At a time when we’re all still thinking of Hurricane Harvey’s survivors (and donating to their recovery efforts), Environmental Protection Agency head Scott Pruitt continues to steer his agency off a cliff by ignoring its mission and putting people at risk: An Associated Press story broke over the weekend demonstrating that the agency hadn’t been on site at the many toxic sites affected by Harvey around Houston.
Pruitt and an EPA spokesperson’s response? They attacked the reporter who wrote the story, instead of responding to the real issue of actually showing up to the toxic sites for monitoring. Striking a similar tone, when asked to comment on how climate change is making these storms worse, his EPA attacked climate scientists ― the very people we’re all counting on to help us understand these disasters ― accusing them of “an attempt to politicize an ongoing tragedy.”
Pruitt’s latest bad moves add to an unfortunately already long list of steps he’s taken that make me fear for the “protection” part of the Environmental Protection Agency. We also learned last week that there are now some political strings attached to receiving any grants from the EPA. From a Washington Post story:
The Environmental Protection Agency has taken the unusual step of putting a political operative in charge of vetting the hundreds of millions of dollars in grants the EPA distributes annually, assigning final funding decisions to a former Trump campaign aide with little environmental policy experience.
On top of that, Pruitt is now under investigation for his frequent travels on the taxpayer’s dime back to his home state of Oklahoma:
In late July, the watchdog group Environmental Integrity Project said travel records from a Freedom of Information Act request show that Pruitt spent 48 of 92 days in March, April and May traveling ― including 43 days on trips that included stops in his home state of Oklahoma.
Meanwhile, Pruitt’s appointees to EPA’s regional offices are a who’s who of fellow fossil fuel lovers and climate change deniers. Cathy Stepp, the head of Wisconsin’s Department of Natural Resources, will now lead Region 7, and she’s infamous to state residents.
“Under Cathy Stepp, the Wisconsin Department of Natural Resources has consistently favored polluting industries over the needs of the people of Wisconsin,” said Bill Davis, director of Sierra Club’s John Muir Chapter in Wisconsin.

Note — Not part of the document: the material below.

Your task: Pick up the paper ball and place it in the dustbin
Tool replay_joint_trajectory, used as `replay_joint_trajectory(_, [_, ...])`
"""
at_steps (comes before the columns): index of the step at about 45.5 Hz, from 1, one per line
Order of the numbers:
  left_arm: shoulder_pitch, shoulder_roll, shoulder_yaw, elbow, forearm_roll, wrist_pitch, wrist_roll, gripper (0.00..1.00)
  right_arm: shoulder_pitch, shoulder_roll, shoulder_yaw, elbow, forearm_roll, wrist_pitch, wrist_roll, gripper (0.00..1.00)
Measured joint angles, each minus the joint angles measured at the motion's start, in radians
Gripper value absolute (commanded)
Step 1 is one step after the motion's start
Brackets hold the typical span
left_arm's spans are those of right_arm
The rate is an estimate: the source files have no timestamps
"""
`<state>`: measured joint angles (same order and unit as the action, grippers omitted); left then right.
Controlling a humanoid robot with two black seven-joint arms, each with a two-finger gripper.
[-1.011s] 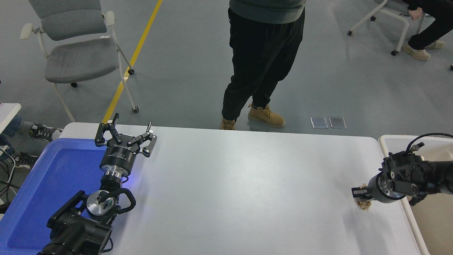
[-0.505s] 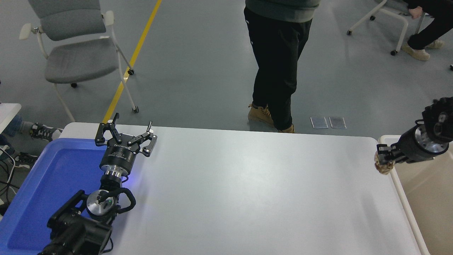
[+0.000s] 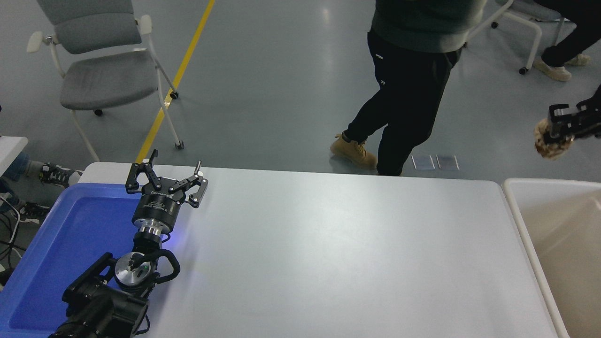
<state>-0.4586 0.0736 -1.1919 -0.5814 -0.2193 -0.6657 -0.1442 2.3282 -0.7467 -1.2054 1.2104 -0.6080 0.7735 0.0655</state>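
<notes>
The paper ball [image 3: 552, 143] hung in the air at the far right, above the dustbin [image 3: 515, 212]. At lower left, the left gripper [image 3: 165, 180] rested over a blue tray [image 3: 70, 225], fingers spread apart. The white tabletop [image 3: 338, 253] lay between. The right gripper [image 3: 559, 127] had its fingers clamped on the ball.

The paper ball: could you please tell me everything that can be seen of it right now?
The paper ball is a small crumpled wad of tan-brown paper with paler flecks and a rough, creased surface. It hangs in the air at the picture's right edge, clamped at its top in the jaws of the right gripper, which hide its upper part. It touches nothing else. In the picture it sits above the dustbin's far rim.
</notes>
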Motion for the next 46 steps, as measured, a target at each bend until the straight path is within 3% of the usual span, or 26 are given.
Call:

This has been made clear by unprecedented drinking water contamination, highlighted by the scathing 2016 audit of our Water Pollution Program and the crisis in Northeastern Wisconsin where a third of residents can’t drink their water because of contamination from factory farms.
And in Region 4, Pruitt’s selected Trey Glenn to lead. The former Alabama Department of Environmental Management director left that position after ethics complaints and has since headed a group fighting the EPA’s Clean Power Plan.
The list never seems to end with Pruitt – which is what happens when you put a big time friend of corporate polluters into the #1 spot of an agency charged with protecting our air and water. According to this chilling piece in the “New York Times,” he’s running the agency in a secretive, hostile fashion that’s making it hard for staff to do their jobs. Budgets get cut, health safeguards rolled back, and polluters high-five knowing their bottom line is being protected by Scott Pruitt. Here at the Beyond Coal Campaign, we’re working every day to stop Pruitt’s attacks on a long list of public health safeguards that our families depend on, from water toxics standards for coal power plants to smog protections.
Especially for those struggling to recover after Hurricane Harvey, EPA is supposed to be the watchdog of those many toxic chemical facilities, refineries, and Superfund sites affected by high winds and floodwaters. Instead, neighbors and towns are left wondering where Pruitt’s EPA is.
It’s terrifying and infuriating to watch Scott Pruitt relentlessly try to dismantle the EPA at the very moment when we need it the most. The Sierra Club will fight him every step of the way. As yet another massive hurricane threatens the U.S., as coal and oil companies look to skirt clean air and water standards, as climate disruption continues rearing its terrifying head in the form of massive storms and wildfires, we need an EPA that will protect everyone.